La noche anterior tuve un sueño desconcertante. Mi padre me hablaba con esa naturalidad misteriosa con la que te hablan los muertos que siguen viviendo en tu interior. “A tu abuelo, me decía, no le gustaba referirse a ello, pero durante una época estuvo de guarda en una presa de México, la presa de Zanguán. No te creas, era una presa enorme, con capacidad para miles de hectómetros cúbicos. Pero ahora está seca”. En este punto el sueño se distorsionaba, se perdía la señal, como pasa con los móviles cuando en un viaje atravesamos una zona sin cobertura. Lo siguiente que recuerdo es un mapa diminuto que, siguiendo sus indicaciones, desenrollé de los pies de un muñeco de los que adornan las estanterías, una estatuilla ataviada con traje regional. Desperté con la sensación de que había tenido entre las manos el mapa de un tesoro legado por mi padre desde el más allá.
Eran las dos de la noche, pero ya no pude dormirme hasta haber tomado nota de aquellas imágenes a la vez tan vivas y tan deslavazadas. Esto de anotar los sueños o los poemas que se le ocurren a uno durmiendo tiene solera. Ya lo hizo Coleridge en Kubla Khan. Pero también nuestro Bécquer, que siempre tenía papel en la mesilla para transcribir, antes de olvidarlas, sus pesadillas de tuberculoso, que luego iban sirviendo de decorado para sus deliciosas leyendas. Yo las noches las dedico a dormir, cuando me dejan, casi nunca recuerdo los sueños nocturnos. Sin embargo este lo anoté porque me había dejado sensaciones perturbadoras: la cercanía de mi padre y un extraño temblor premonitorio.
No había duda de que se trataba de un amasijo de imágenes subconscientes. Mi abuelo fue aniaguero mientras las guerras le dejaron serlo. Que yo sepa, sólo abandonó los bancales de Barrax, de La Gineta y de Romica cuando no tuvo más remedio, y lo más lejos que estuvo de los aperos de labranza fue en el desastre de Annual, de donde trajo un balazo en el muslo, una capa tan agujereada que la tela se sostenía por hilachas y la sensación de haber vuelto a nacer. Por supuesto, de América nada, de México menos. Qué más hubiera querido él que encontrar un tesoro. En todo caso, tenía en común con Bécquer la tuberculosis pulmonar que contrajo en el penal de Chinchilla. Le emparentaba con mi sueño el haber sido guarda de Los Jardinillos antes de jubilarse. La presa de Zanguán naturalmente no existe; google, que todo lo encuentra, no ha oído hablar de ella.

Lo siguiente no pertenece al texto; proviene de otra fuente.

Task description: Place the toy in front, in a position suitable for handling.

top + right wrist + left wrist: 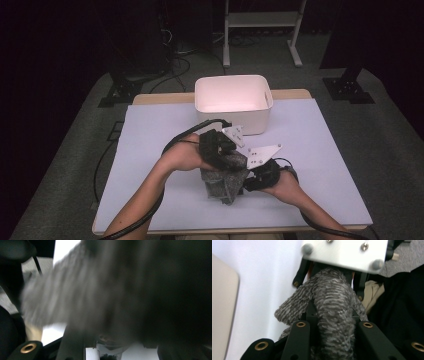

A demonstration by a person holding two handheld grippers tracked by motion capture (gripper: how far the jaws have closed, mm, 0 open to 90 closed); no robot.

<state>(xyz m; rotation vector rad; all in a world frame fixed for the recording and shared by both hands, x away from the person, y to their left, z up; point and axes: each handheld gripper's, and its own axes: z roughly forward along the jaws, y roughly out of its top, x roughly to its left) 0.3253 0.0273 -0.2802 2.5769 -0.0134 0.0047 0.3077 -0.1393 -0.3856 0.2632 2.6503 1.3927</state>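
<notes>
Grey fuzzy cloth (223,181), a single bundled piece with a ribbed, towel-like nap, hangs bunched between the two grippers over the near middle of the table (320,165), its lower end at or just above the white cover. No brand, label or writing can be read on it or on anything else in sight. One left gripper (222,150) comes in from the left, and its jaws are pinched together on a thick fold of the cloth, which runs up between them in the left gripper view (332,315). One right gripper (257,177) meets the bundle from the right; the cloth (100,290) lies blurred right against its camera, and whether its jaws press on the fabric I cannot tell. One white bin (233,102) stands at the far middle of the table, well apart from the cloth.
</notes>
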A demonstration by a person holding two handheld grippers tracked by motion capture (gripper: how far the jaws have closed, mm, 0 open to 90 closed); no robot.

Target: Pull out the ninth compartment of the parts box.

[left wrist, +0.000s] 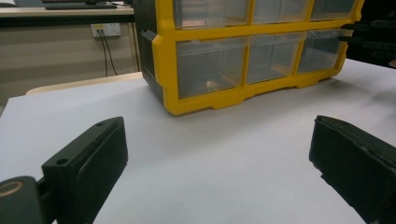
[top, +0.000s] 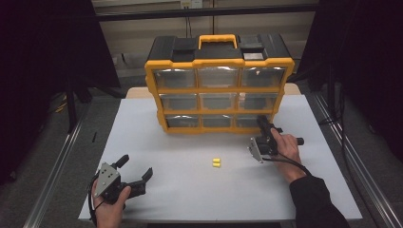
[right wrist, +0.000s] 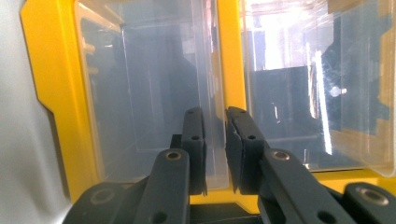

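Two small yellow pieces (top: 216, 163) lie side by side on the white table (top: 180, 190), untouched, so as far as I can judge the putting-away has not begun. Nearest the person, the left gripper (top: 135, 172) rests low on the table with its jaws spread wide and nothing between them. Farther out, the right gripper (top: 263, 124) is pressed up to the bottom-right drawer (right wrist: 149, 93) of the yellow organizer (top: 218, 61), its jaws drawn almost together on the clear front lip of that drawer. All nine drawers look shut. Opening this one seems to be the step in hand; carrying the pieces in and closing it remain.
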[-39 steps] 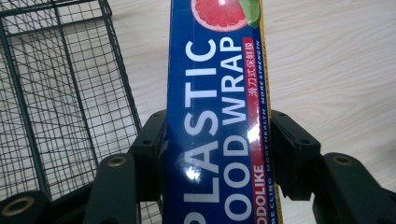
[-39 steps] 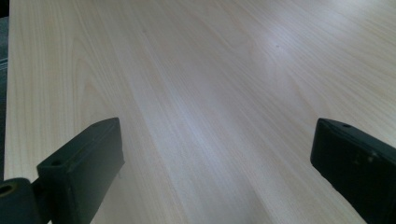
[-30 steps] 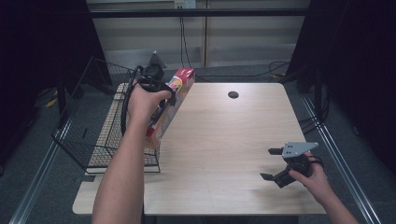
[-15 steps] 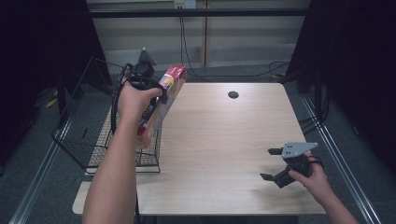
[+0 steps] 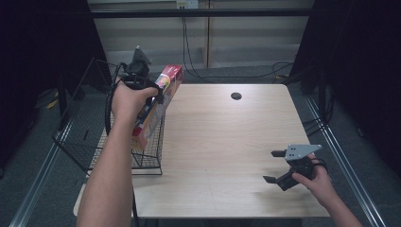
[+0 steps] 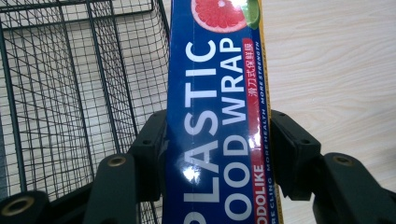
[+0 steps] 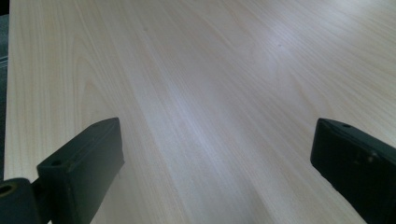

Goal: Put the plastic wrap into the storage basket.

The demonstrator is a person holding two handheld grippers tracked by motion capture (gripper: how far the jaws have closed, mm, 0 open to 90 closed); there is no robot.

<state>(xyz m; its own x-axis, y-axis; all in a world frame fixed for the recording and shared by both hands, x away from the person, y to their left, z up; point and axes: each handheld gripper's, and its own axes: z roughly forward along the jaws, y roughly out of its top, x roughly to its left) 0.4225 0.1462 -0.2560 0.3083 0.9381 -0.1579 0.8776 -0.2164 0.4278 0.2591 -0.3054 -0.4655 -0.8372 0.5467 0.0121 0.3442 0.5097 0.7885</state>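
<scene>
Dark curtains are enclosing a light wooden table [image 5: 227,142], which is standing in front of a pale panelled wall with cables hanging down it. Near the table's far edge a small round black cable port [image 5: 236,96] is lying flush in the surface. At the table's left edge a black wire basket [image 5: 80,137] is sitting, its mesh walls rising above the tabletop.

In the high view the person's left hand is holding the left gripper [image 5: 158,94] above the basket's right wall, and its jaws are clamping a long box of plastic food wrap [image 5: 158,101]. That box is slanting, its red upper end pointing toward the far wall and its lower end hanging just inside the basket's right wall. In the left gripper view the box [image 6: 217,121], blue with white lettering and a grapefruit picture at the top, is running up between the two black jaws, which are pressing on both of its long sides; basket mesh is showing to one side of it and bare table to the other.

Near the table's front right corner the right hand is resting the right gripper [image 5: 279,165] close to the tabletop, jaws spread wide with nothing between them. In the right gripper view the right gripper [image 7: 215,172] is facing bare wood grain.
</scene>
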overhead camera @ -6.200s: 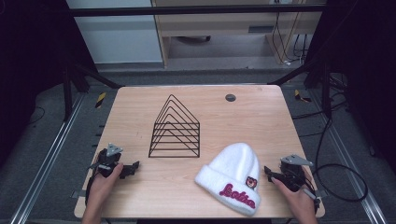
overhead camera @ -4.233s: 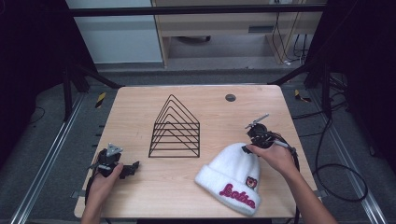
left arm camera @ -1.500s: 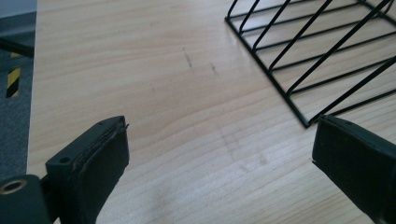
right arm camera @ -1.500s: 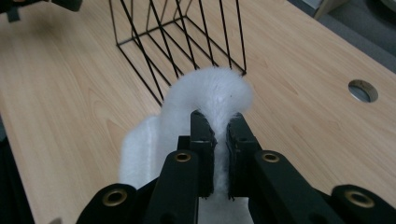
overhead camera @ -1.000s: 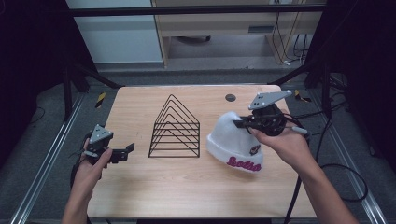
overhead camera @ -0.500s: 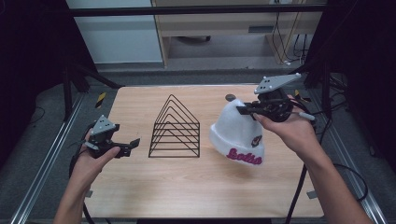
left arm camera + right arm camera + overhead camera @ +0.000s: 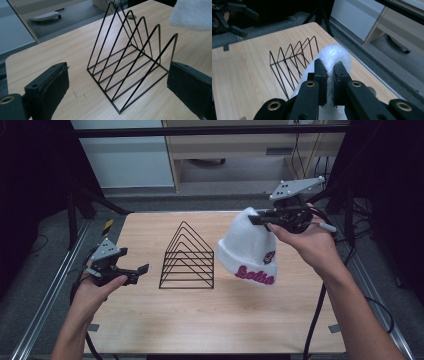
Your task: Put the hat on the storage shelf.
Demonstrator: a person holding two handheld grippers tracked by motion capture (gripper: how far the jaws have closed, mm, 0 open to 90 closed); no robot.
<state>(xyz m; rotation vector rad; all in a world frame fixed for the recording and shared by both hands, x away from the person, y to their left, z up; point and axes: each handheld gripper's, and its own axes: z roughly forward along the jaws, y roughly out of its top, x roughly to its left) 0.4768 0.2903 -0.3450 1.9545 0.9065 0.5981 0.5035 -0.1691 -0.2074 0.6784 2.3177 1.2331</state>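
Note:
A white knit beanie (image 7: 249, 251) with pink lettering and a small red patch hangs in the air above the right half of the table. My right gripper (image 7: 256, 217) is shut on its crown and holds it up; in the right gripper view the jaws pinch the white fabric (image 7: 334, 56) between them. A black wire rack (image 7: 188, 257) of triangular dividers stands at the middle of the table, left of the hat. My left gripper (image 7: 142, 273) is held open above the table's left side and points at the rack (image 7: 130, 60), with nothing between its jaws.
The light wooden table (image 7: 165, 320) has a small round dark hole (image 7: 131, 17) near its far edge. Metal frame rails run along both sides. Cabinets and cables stand behind the table.
My right gripper has lifted the beanie higher off the table. My left gripper has risen a little and stays open.

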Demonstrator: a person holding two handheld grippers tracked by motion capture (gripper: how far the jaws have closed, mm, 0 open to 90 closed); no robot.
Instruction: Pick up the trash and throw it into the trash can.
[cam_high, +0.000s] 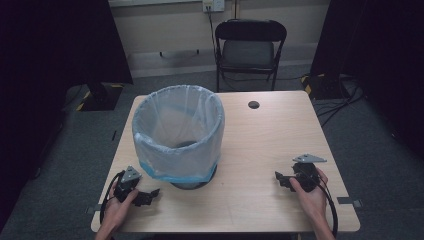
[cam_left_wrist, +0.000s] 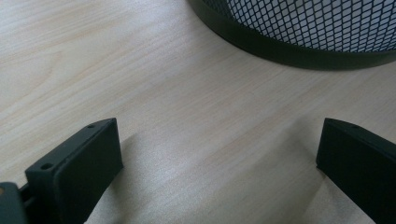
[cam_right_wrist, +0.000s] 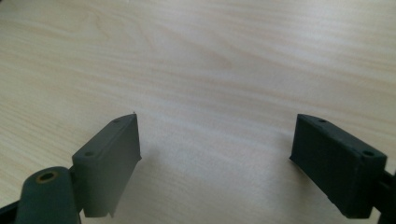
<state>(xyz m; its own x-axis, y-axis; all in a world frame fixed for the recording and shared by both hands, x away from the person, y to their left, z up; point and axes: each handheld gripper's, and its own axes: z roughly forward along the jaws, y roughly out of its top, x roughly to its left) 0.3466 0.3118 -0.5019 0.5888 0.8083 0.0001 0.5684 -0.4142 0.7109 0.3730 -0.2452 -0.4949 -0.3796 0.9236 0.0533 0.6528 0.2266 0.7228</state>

Por lo demás, el principio de curso es lo bastante absorbente como para que los sueños de la noche se desdibujen durante la mañana y dejen paso a la realidad pura y dura que reclama los cinco sentidos y toda la memoria ram del cerebro. Y sin embargo, a mediodía recibí una llamada que no pude evitar relacionar con las palabras de mi padre, aún no del todo olvidadas. El editor Jesús Munárriz me felicitaba por haber ganado el premio Jaén de poesía. Está claro que la noticia no guardaba relación alguna con la presa ni con el tesoro, aunque sí con la alegría de recibir un regalo inesperado. El título del libro que verá la luz en Hiperión, Cosas Que Apenas Pasan, se refiere precisamente a esas pequeñas emociones cotidianas que olvidamos de inmediato si no las anotamos, a pesar de que nos marcan en secreto, a veces para siempre. Como la extraña coincidencia en el tiempo de mi sueño y del galardón.
¿Qué tendrán los sueños que lejos de ser realidad parecen tan reales? ¿Por qué los vivimos con tanta intensidad? ¿De dónde surgen estas casualidades que nunca llegamos a creernos del todo? ¿Habrá una energía interrelaccionada entre el sueño y la realidad? Sea lo que sea, una vez más, enhorabuena Arturo.